> _Activity_
Every line of the listing belongs in your answer exactly as written; the images do not.

═══

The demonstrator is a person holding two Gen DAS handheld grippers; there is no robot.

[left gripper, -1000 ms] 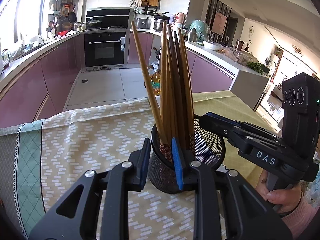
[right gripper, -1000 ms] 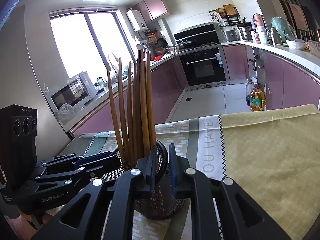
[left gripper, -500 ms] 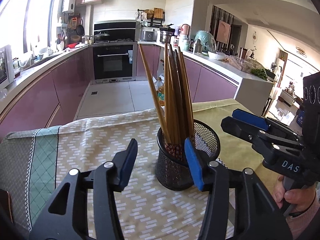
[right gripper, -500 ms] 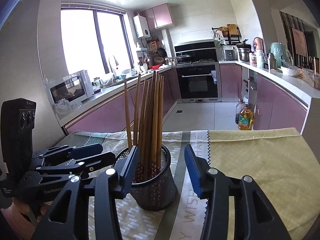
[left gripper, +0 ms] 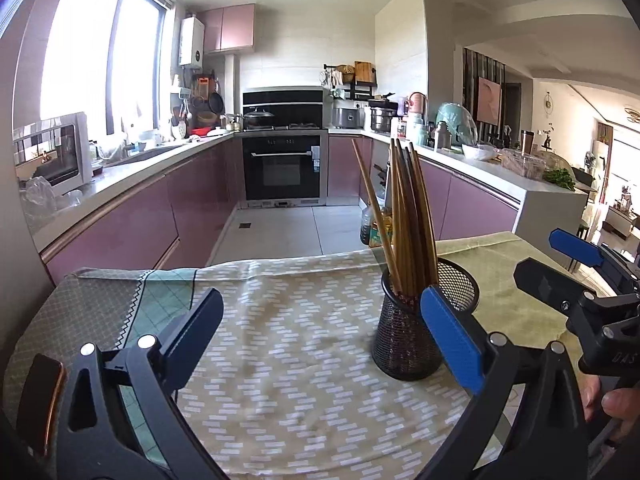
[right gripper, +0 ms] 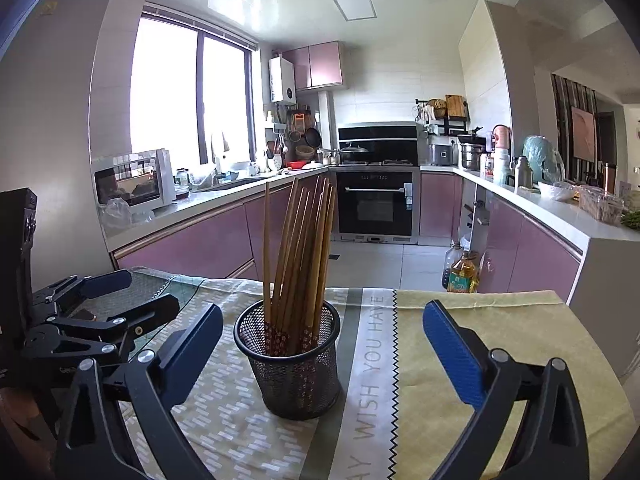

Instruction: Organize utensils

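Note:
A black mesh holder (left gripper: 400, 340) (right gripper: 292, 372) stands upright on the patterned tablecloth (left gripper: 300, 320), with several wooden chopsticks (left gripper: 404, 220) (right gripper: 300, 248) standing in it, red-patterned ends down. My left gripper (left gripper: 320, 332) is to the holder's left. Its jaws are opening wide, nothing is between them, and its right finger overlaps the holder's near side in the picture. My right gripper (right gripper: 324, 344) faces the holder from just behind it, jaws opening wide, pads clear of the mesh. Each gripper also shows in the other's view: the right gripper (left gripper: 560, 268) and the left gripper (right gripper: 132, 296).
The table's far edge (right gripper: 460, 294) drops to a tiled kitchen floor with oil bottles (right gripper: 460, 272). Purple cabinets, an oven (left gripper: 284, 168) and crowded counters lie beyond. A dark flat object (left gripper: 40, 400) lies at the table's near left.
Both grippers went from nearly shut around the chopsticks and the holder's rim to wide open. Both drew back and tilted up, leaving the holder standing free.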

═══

> _Response to the exercise_
The demonstrator is a person holding two Gen DAS handheld grippers; there is no robot.

[left gripper, -1000 ms] 
[right gripper, -1000 ms] 
[left gripper, -500 ms] 
[right gripper, -500 ms] 
[left gripper, +0 ms] 
[right gripper, +0 ms] 

Instruction: Organize utensils

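Note:
A black mesh holder (left gripper: 400, 340) (right gripper: 292, 372) stands upright on the patterned tablecloth (left gripper: 300, 320), with several wooden chopsticks (left gripper: 404, 220) (right gripper: 300, 248) standing in it, red-patterned ends down. My left gripper (left gripper: 320, 332) is to the holder's left. Its jaws are opening wide, nothing is between them, and its right finger overlaps the holder's near side in the picture. My right gripper (right gripper: 324, 344) faces the holder from just behind it, jaws opening wide, pads clear of the mesh. Each gripper also shows in the other's view: the right gripper (left gripper: 560, 268) and the left gripper (right gripper: 132, 296).
The table's far edge (right gripper: 460, 294) drops to a tiled kitchen floor with oil bottles (right gripper: 460, 272). Purple cabinets, an oven (left gripper: 284, 168) and crowded counters lie beyond. A dark flat object (left gripper: 40, 400) lies at the table's near left.
Both grippers went from nearly shut around the chopsticks and the holder's rim to wide open. Both drew back and tilted up, leaving the holder standing free.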

The exercise has been fully answered.